И… его еще держало на свете обещание помочь, мысль о том, что еще кому-то он нужен. Мехмед не раз приходил в свободные дни, звал пройтись в кофейню или просто побродить по городу. Умоляюще смотрел в глаза, уговаривая: «Если тебе не хватает чего… ну там, табака, или сладкого… или вина хочется, или кофе, ты говори, я угощу. Я же помню, как это, сидеть без медяка в кармане. Только не гони, мне отчего-то легче становится, если рассказать, отчего тяжко на душе».
Отказывать не было сил. А когда Мехмед рассказывал о своей жизни до орты, в горле застревал комок, парня становилось жаль – так мало видел он хорошего. Голодное детство в деревне, с суровым отцом, нещадно избивавшим детей… даже теперь, когда столько лет прошло, Мехмед едва сдерживался, чтобы не заплакать, вспоминая, и говорил: от побоев отца больше шрамов осталось, чем с войны. Приемная семья была лишь немного лучше.
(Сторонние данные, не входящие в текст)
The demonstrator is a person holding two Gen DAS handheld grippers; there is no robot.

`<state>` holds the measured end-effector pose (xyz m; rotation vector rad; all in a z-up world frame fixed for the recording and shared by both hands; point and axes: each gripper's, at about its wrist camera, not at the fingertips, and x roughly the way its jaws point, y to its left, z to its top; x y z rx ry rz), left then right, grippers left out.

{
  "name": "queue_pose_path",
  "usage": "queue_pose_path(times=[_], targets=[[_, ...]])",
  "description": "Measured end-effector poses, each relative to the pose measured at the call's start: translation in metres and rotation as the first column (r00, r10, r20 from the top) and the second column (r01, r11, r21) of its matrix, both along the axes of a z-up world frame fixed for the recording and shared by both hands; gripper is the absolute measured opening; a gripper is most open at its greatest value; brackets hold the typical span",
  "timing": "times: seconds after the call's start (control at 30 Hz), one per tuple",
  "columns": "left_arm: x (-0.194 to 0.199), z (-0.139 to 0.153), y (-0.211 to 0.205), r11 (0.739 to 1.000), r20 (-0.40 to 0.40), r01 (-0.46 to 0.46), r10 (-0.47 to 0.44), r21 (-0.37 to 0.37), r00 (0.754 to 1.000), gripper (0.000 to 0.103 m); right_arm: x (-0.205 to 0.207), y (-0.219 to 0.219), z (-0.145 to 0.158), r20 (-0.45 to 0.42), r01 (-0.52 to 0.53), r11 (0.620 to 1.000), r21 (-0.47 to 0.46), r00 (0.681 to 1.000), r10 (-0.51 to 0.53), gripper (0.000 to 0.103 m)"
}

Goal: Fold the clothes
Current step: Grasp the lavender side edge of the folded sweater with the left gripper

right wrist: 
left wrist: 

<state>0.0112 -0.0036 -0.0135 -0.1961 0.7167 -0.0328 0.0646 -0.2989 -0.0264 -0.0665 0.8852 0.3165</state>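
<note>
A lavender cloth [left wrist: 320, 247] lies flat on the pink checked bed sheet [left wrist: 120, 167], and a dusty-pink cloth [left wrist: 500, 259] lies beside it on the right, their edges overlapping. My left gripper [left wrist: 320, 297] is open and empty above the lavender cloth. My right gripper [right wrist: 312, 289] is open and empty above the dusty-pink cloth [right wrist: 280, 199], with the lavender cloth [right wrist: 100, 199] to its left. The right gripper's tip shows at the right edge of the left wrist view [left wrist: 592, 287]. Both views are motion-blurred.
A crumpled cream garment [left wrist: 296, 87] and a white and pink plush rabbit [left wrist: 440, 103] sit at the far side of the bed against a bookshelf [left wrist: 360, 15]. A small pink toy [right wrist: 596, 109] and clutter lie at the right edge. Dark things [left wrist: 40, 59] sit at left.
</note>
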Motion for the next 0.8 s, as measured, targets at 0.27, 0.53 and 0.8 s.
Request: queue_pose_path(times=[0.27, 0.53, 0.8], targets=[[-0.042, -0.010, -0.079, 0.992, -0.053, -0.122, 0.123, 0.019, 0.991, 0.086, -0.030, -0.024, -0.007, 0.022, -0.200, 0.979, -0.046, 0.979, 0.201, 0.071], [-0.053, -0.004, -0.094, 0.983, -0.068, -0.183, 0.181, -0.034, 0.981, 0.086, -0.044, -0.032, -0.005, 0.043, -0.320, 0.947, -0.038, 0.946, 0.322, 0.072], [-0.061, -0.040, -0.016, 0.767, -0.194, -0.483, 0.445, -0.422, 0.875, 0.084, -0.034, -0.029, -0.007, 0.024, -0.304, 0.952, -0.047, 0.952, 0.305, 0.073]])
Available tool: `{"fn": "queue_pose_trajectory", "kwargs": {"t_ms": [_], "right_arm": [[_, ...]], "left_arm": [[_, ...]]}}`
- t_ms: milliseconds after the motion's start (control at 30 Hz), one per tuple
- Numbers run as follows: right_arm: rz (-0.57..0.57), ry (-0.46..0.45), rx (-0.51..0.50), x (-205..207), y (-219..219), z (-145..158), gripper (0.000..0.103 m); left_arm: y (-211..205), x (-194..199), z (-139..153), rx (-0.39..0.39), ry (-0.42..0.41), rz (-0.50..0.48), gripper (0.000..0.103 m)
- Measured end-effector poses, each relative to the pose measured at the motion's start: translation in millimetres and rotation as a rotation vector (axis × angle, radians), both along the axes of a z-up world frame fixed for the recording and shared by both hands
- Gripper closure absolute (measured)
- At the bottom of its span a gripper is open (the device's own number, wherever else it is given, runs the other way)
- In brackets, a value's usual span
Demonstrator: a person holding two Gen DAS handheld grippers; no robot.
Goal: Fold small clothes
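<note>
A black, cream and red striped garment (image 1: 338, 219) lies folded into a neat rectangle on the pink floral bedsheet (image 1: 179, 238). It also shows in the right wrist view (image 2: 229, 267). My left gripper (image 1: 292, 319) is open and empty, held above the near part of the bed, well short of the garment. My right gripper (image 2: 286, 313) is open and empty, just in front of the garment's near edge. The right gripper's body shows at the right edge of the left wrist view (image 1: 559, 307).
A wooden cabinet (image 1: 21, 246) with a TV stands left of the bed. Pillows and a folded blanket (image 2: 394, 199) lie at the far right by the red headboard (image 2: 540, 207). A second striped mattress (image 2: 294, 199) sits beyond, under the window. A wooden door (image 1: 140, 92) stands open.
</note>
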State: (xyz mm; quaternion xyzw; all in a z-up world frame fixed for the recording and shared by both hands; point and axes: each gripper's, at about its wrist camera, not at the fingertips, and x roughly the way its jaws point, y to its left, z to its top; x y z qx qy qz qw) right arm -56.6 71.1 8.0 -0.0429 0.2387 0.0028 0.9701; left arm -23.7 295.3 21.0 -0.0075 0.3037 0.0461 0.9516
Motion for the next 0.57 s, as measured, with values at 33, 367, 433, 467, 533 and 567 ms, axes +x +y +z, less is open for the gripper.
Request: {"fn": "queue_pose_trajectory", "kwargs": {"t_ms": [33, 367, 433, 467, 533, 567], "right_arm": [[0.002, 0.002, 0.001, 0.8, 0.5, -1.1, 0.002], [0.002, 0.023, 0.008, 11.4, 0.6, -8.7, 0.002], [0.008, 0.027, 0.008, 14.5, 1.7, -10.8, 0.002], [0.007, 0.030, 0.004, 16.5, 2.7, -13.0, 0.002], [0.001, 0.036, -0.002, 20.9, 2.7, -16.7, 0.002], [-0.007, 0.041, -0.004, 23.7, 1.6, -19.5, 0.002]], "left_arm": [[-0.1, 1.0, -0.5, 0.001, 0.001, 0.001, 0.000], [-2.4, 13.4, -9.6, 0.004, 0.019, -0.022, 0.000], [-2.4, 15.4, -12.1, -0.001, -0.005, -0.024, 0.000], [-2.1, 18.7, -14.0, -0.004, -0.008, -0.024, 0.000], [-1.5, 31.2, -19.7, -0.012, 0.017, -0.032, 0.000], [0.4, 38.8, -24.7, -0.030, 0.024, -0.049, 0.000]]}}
Деревенский гончар приемышей кормил досыта и своему ремеслу учил, но тоже был скор на расправу и заставлял трудиться наравне с взрослыми. «Я только в орте огланов узнал, что такое выспаться, хорошо одеться и обуть сапоги… говорят, даже самые великие воины с этого начинали, почему же мне так трудно, почему я не могу не помнить?..».
И это отчаянное «почему» разжигало тлеющий огонек давнего желания узнать, почему в самом деле так происходит, и почему от разговоров по душам людям становится легче.
Как-то раз Мехмед пришел и спросил:
- Заганос, а правду говорят, что ты умеешь сны толковать? Я от одного парня из ваших слышал…
- Пробовал толковать, когда-то… рассказывай, если смогу, разгадаю, что это могло значить.
Мехмед помотал головой.
- Да это не мне нужно, у меня приятель есть один из «буйволов», говорит, кошмары совсем замучили. Еще с той поры, как вернулся в Стамбул. В последнее время совсем плохо стало, ночами почти не спит. Жаль его.
- Совсем плохо, значит?.. Я завтра сменюсь с ночной стражи, скажи, пусть после зухра [1] приходит.
*
Не раз в минуты отчаяния Заганос думал, что больше никогда не вернется к таким разговорам, к толкованиям снов, что, если кто-то еще придет и попросит, он откажет… чем он мог помочь другим, если сам не мог помочь себе и избавиться от гнетущего чувства пустоты внутри? Но каждый раз, когда очередной человек, услышавший о его толкованиях от кого-то, приходил и смотрел с отчаянием и надеждой, не оставалось сил сказать «нет». И всё услышанное мимо его воли оставалось в памяти новыми и новыми элементами мозаики, которые будто только и ждали, когда он их сложит в единое целое.
КОММЕНТАРИИ:
[1] – зухр – час полуденной молитвы.